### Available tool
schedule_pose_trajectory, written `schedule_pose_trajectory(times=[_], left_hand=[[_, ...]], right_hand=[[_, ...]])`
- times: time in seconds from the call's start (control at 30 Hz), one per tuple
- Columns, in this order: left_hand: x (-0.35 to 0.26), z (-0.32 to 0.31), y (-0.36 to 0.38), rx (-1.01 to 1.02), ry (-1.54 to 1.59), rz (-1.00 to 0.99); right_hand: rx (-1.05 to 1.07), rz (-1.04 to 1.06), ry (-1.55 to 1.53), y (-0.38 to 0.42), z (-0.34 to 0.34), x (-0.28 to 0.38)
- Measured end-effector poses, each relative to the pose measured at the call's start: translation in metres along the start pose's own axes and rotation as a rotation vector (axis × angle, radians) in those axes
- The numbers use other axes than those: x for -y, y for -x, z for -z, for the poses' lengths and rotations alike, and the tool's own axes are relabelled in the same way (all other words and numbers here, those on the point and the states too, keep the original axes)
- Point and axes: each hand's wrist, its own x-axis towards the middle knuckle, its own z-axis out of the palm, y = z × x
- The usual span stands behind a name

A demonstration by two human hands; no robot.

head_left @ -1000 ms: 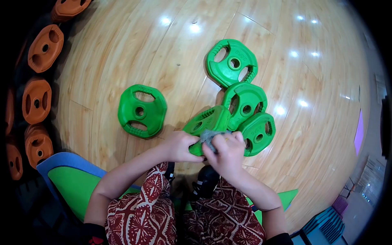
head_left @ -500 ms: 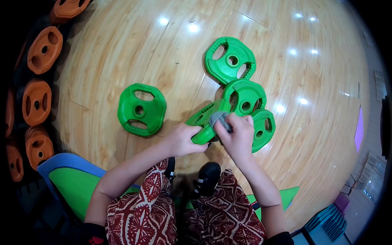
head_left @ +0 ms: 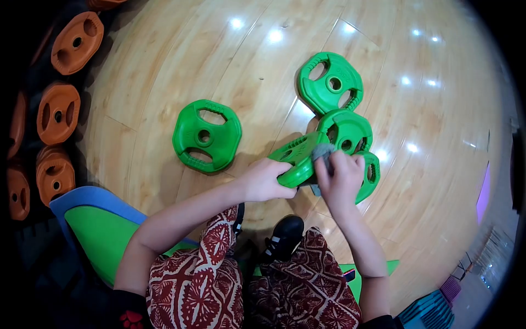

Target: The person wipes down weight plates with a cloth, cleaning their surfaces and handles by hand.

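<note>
On the wood floor lie a lone plate to the left and three bunched plates to the right. Between them, tilted up in front of the person, is the held plate. It is probably heavy and stiff, hardly fragile, and perhaps a little slippery where its coating is smooth; the thick rim and the cut-out grips seem the surest places to take hold. It looks bright green and glossy, blunt-edged, its face partly turned from view. The left hand clasps the near rim, thumb on top, fingers beneath. The right hand pinches a cloth, grey and crumpled, against the plate's right side.
</note>
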Motion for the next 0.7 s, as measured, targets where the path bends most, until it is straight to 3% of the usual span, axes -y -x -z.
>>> schedule_pose_trajectory(times=[0.27,0.4,0.5,0.7], left_hand=[[0.015,-0.002,0.014,0.178,-0.024,0.005],[0.027,-0.009,0.021,0.181,0.075,-0.149],[0.028,-0.013,0.028,0.149,0.471,0.044],[0.03,-0.014,0.032,-0.082,0.341,-0.032]], right_hand=[[0.035,0.16,-0.111,0.021,0.002,0.034],[0.018,0.25,-0.118,0.032,-0.008,0.043],[-0.008,0.255,-0.16,0.033,-0.012,0.048],[0.043,0.274,-0.259,0.03,-0.011,0.04]])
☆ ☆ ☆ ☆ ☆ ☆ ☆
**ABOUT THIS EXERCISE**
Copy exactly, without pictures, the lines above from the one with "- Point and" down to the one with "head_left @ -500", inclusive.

**RESPONSE TO THE TASK**
- Point and axes: each hand's wrist, its own x-axis towards the middle knuckle, its own z-axis out of the palm, y = z × x
- The usual span stands behind a name

A demonstration by two human hands; no robot.

head_left @ -1000 ms: 
head_left @ -500 ms: 

The response to this exercise is done.